__WORK REQUEST__. Go through the data and copy every line exactly, but not the images.

__GIVEN MATERIAL__.
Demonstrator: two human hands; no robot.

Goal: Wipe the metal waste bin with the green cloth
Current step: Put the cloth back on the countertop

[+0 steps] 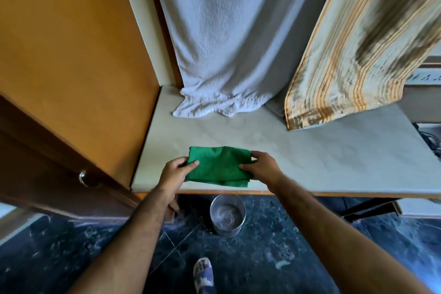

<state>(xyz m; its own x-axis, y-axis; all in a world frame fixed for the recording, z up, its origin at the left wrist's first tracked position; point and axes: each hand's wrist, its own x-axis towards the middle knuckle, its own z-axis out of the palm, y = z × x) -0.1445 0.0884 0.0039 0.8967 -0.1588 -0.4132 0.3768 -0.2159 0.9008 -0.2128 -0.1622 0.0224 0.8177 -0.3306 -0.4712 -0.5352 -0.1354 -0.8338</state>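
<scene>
A folded green cloth (218, 166) lies near the front edge of a pale tabletop (322, 150). My left hand (175, 172) pinches its left edge with thumb on top. My right hand (261, 166) grips its right edge. Below the table edge, on the dark floor, stands the round metal waste bin (228, 215), upright and open at the top, with nothing seen inside. Both hands are above and behind the bin, apart from it.
An orange-brown cabinet door (71, 67) with a metal ring handle (83, 178) stands open at the left. A white towel (222, 43) and a striped cloth (358, 50) hang down onto the table's back. My slippered foot (203, 272) is on the dark marble floor.
</scene>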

__OUTPUT__.
Demonstrator: two human hands; no robot.

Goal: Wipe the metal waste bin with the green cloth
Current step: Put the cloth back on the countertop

[+0 steps] 

<state>(xyz m; its own x-axis, y-axis; all in a world frame fixed for the recording, z up, its origin at the left wrist's first tracked position; point and axes: each hand's wrist, its own x-axis towards the middle knuckle, its own z-axis out of the palm, y = z × x) -0.1445 0.0884 0.0039 0.8967 -0.1588 -0.4132 0.3768 -0.2159 0.9008 -0.2128 -0.1622 0.0224 0.8177 -0.3306 -0.4712 -0.5352 -0.1354 -0.8338</state>
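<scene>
A folded green cloth (218, 166) lies near the front edge of a pale tabletop (322, 150). My left hand (175, 172) pinches its left edge with thumb on top. My right hand (261, 166) grips its right edge. Below the table edge, on the dark floor, stands the round metal waste bin (228, 215), upright and open at the top, with nothing seen inside. Both hands are above and behind the bin, apart from it.
An orange-brown cabinet door (71, 67) with a metal ring handle (83, 178) stands open at the left. A white towel (222, 43) and a striped cloth (358, 50) hang down onto the table's back. My slippered foot (203, 272) is on the dark marble floor.
</scene>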

The answer contains nothing more.